Meet us personally!
Medsoto GmbH is present at many events in the industry. Whether as an exhibitor, speaker or conference leader, we are involved in highly interesting events in the medical device environment.
Take the chance and visit us there! You can arrange an appointment with us via our contact form.
11 February 2020: Medical Technology Day in Munich
Visit us on 11 February at the Medical Technology Day 2020 in Munich!
Medical Technology Day 2020 is all about digital consistency in medical technology. Take advantage of the day with a lively mixture of best practice, exciting dialogue and insight into the digitization strategies of other medical technology companies. Using an insulin pump as an example product, we will show what an integrated process can look like in practice. The event will take place at the Siemens Digital Enterprise Experience Center in Munich.
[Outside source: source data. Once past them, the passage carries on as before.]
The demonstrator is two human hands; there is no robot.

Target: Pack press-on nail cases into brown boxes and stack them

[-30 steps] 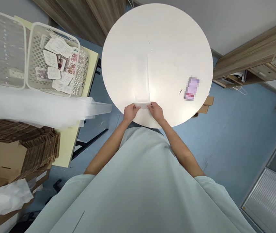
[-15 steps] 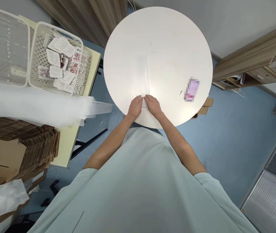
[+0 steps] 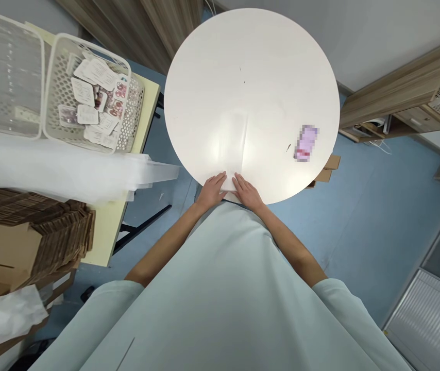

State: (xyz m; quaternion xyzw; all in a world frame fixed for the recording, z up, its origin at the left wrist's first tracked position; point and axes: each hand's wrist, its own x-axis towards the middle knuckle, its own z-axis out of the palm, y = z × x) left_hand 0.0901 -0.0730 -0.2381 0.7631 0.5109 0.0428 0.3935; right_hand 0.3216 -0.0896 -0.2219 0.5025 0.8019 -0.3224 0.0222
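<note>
A long, narrow translucent plastic sheet (image 3: 235,139) lies on the white round table (image 3: 274,62), pointing away from me. It shines in the light and has a straight right edge. My left hand (image 3: 213,190) holds the left corner of its near end, fingers together on top and thumb lower down. On the right corner is my right hand (image 3: 246,191), closed in much the same way. Between the hands shows a short strip of the sheet. What lies under the fingers is hidden.
A blurred-out purple object (image 3: 306,142) lies at the table's right. To the left, a side table (image 3: 102,247) bears a white basket (image 3: 137,108) of small packets, a pile of translucent sheets (image 3: 69,165) and flattened cardboard boxes (image 3: 65,226). A wooden cabinet (image 3: 393,98) stands right.
Both hands have moved toward my body, to the table's near edge. The plastic sheet has slid the same way and slightly right.
</note>
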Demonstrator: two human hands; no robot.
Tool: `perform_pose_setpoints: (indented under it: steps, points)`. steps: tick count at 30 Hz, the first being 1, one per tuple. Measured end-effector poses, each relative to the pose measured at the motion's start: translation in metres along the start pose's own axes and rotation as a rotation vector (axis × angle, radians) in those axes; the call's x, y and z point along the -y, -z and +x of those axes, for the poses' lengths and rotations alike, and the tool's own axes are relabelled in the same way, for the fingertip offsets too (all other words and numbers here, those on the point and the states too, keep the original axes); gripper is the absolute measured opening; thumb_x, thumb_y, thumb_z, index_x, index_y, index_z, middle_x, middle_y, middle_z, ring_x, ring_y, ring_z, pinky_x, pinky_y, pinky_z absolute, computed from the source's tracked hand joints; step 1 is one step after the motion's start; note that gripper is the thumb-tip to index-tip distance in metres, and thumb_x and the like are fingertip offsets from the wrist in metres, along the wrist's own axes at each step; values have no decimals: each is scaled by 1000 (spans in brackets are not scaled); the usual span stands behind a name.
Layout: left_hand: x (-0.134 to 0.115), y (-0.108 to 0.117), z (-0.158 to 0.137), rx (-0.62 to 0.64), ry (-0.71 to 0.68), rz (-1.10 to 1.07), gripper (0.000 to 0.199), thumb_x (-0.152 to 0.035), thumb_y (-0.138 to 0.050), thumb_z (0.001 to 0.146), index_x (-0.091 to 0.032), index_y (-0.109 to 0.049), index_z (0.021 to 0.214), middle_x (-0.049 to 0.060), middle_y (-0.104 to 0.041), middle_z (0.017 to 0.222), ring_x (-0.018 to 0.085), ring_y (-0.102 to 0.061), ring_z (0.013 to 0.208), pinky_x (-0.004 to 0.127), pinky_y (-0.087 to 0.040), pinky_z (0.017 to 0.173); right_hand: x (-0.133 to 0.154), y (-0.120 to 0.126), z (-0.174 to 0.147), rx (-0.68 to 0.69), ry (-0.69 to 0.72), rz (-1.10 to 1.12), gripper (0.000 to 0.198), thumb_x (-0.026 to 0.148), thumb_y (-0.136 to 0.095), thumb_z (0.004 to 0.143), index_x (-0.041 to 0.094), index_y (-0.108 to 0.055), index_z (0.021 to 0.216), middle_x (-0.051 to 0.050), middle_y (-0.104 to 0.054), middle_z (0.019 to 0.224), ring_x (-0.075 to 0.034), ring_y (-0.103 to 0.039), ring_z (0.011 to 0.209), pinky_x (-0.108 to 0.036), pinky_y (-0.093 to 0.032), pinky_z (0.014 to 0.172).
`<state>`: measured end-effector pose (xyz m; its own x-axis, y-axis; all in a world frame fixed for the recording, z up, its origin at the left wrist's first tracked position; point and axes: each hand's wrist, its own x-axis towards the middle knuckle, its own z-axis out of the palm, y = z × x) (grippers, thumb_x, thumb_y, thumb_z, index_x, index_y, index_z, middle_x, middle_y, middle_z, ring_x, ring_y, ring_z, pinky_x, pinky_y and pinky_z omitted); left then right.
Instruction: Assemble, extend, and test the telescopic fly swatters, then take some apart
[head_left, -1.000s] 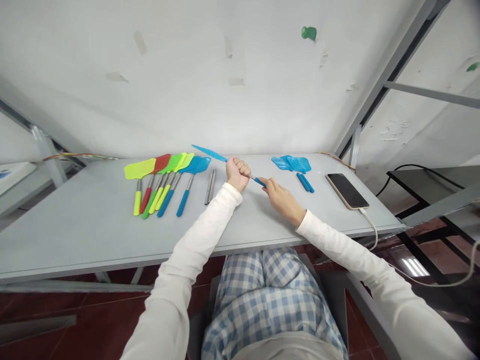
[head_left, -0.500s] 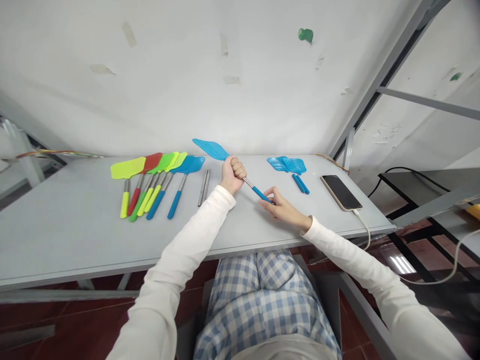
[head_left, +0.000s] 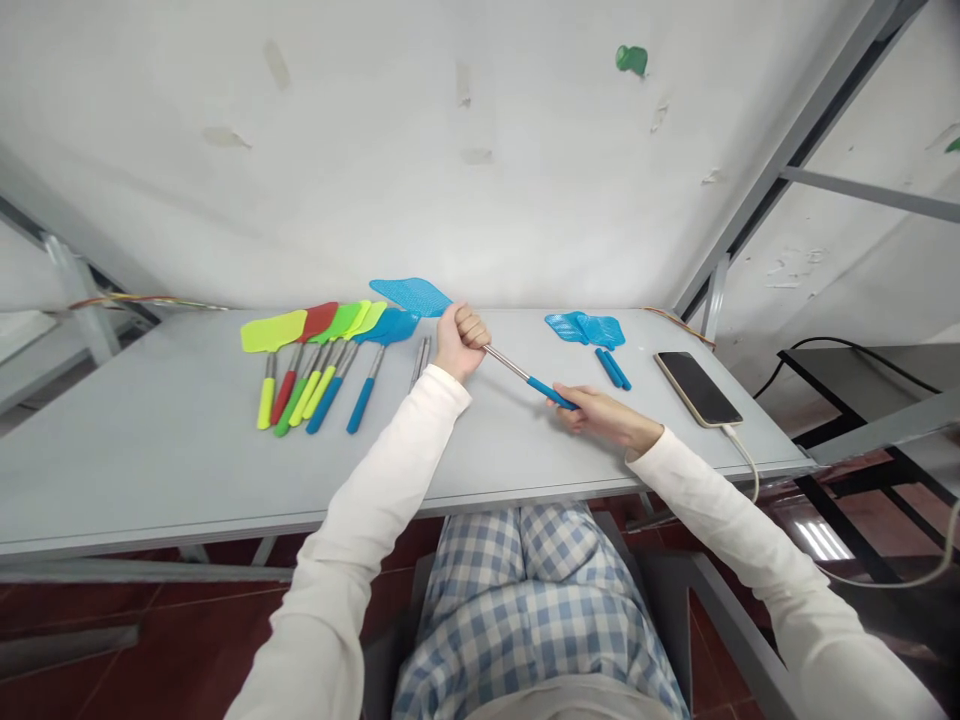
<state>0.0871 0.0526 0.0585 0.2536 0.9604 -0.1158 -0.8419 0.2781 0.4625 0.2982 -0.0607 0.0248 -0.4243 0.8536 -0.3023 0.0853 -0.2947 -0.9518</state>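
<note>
Held above the table is a blue fly swatter (head_left: 508, 361), its metal rod showing between my hands. My left hand (head_left: 461, 342) is wrapped round it just below the blue mesh head. My right hand (head_left: 600, 415) closes on the blue grip at the lower end. On the left lie several fly swatters with yellow, red, green and blue heads, the nearest a blue one (head_left: 363, 402). Bare metal rods (head_left: 421, 362) lie partly hidden behind my left wrist. To the right are loose blue swatter heads (head_left: 600, 330) and two blue grips (head_left: 613, 369).
A phone (head_left: 697, 388) with a white cable plugged in lies at the table's right end. The grey table (head_left: 187, 460) meets a white wall (head_left: 360, 150) at the back. Metal frame posts (head_left: 780, 170) rise on the right. A dark shelf stands beyond.
My right hand has moved right and closed round the grip. More of the metal rod now shows between my hands. The whole view has shifted slightly.
</note>
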Motion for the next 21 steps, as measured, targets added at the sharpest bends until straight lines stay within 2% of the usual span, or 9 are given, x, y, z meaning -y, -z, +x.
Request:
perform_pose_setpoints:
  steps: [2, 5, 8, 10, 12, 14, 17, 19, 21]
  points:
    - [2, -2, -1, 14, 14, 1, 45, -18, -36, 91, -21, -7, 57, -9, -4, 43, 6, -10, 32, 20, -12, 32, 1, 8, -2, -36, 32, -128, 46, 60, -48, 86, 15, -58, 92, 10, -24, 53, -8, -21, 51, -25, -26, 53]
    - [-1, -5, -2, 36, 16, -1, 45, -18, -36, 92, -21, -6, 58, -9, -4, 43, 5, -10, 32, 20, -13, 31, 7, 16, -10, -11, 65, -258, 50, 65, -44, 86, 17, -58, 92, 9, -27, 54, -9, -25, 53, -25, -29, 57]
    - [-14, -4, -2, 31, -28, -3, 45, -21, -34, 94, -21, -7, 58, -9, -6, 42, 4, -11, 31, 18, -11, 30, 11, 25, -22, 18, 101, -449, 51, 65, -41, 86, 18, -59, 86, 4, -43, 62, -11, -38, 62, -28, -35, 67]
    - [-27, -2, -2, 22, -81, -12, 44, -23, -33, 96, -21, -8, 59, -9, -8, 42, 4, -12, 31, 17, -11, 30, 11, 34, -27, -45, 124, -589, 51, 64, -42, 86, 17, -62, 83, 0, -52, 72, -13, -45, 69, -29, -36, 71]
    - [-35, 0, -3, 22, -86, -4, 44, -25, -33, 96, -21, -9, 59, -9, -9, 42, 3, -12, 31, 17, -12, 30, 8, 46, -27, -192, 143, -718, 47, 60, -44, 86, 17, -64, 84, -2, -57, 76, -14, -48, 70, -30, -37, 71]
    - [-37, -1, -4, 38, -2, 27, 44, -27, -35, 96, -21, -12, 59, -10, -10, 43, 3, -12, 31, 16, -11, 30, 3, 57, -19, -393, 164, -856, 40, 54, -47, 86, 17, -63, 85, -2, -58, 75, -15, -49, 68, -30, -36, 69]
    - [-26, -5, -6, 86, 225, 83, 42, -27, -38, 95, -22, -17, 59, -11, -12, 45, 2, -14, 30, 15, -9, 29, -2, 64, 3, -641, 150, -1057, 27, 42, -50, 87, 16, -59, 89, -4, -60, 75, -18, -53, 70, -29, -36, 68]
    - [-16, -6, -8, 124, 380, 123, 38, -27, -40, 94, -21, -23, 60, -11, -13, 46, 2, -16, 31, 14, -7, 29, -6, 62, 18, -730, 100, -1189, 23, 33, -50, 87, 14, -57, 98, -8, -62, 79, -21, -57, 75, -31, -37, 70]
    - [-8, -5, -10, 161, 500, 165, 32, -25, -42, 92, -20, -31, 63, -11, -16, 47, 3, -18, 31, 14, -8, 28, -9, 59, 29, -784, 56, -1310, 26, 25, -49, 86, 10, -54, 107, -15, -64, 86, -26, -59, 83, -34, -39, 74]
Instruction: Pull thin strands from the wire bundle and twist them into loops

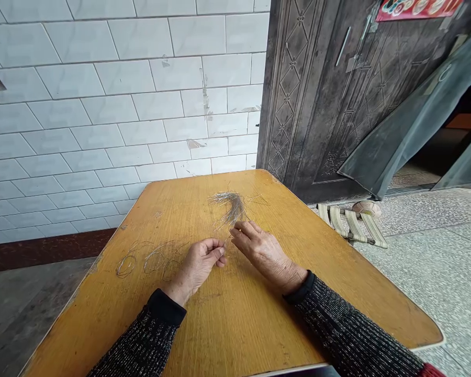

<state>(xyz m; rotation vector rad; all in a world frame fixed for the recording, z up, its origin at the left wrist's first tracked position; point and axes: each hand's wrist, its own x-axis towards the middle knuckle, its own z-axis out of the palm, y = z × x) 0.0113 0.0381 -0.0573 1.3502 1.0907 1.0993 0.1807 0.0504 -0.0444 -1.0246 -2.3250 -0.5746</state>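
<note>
Left hand fingers pinched on a thin wire strand, mid tabletop. Right hand fingers slightly apart, touching the wire bundle toward the far edge. Wire loops lie near the left edge.

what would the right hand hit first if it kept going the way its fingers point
Most likely the bundle of thin wires. The right hand lies on the table with its fingers pointing up and away, and the bundle's tail ends right at the fingertips; whether they already touch is unclear.
</note>
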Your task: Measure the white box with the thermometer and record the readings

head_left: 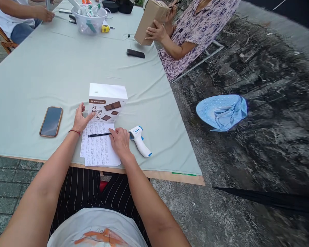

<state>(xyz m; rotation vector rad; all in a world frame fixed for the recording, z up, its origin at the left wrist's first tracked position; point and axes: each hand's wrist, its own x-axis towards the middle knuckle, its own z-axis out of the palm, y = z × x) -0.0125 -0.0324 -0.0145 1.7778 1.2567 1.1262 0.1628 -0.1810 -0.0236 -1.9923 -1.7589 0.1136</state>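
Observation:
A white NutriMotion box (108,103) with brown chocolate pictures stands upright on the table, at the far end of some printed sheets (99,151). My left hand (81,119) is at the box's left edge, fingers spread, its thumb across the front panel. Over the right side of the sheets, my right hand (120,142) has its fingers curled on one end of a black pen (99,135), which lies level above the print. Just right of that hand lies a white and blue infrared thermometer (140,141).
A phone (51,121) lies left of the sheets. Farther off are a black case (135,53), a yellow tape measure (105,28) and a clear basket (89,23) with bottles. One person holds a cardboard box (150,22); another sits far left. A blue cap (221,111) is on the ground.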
Further information including the agenda and registration can be found here.
10 and 11 March: medical.device.forum in Munich
Would you like to know how to efficiently implement new MDR regulatory ordinances and develop them in compliance with the law? You are wondering how you can reduce the documentation effort in Word and Excel when developing your products? Visit our booth at the medical.device.forum of TÜV SÜD and let’s talk about possible answers to your challenges.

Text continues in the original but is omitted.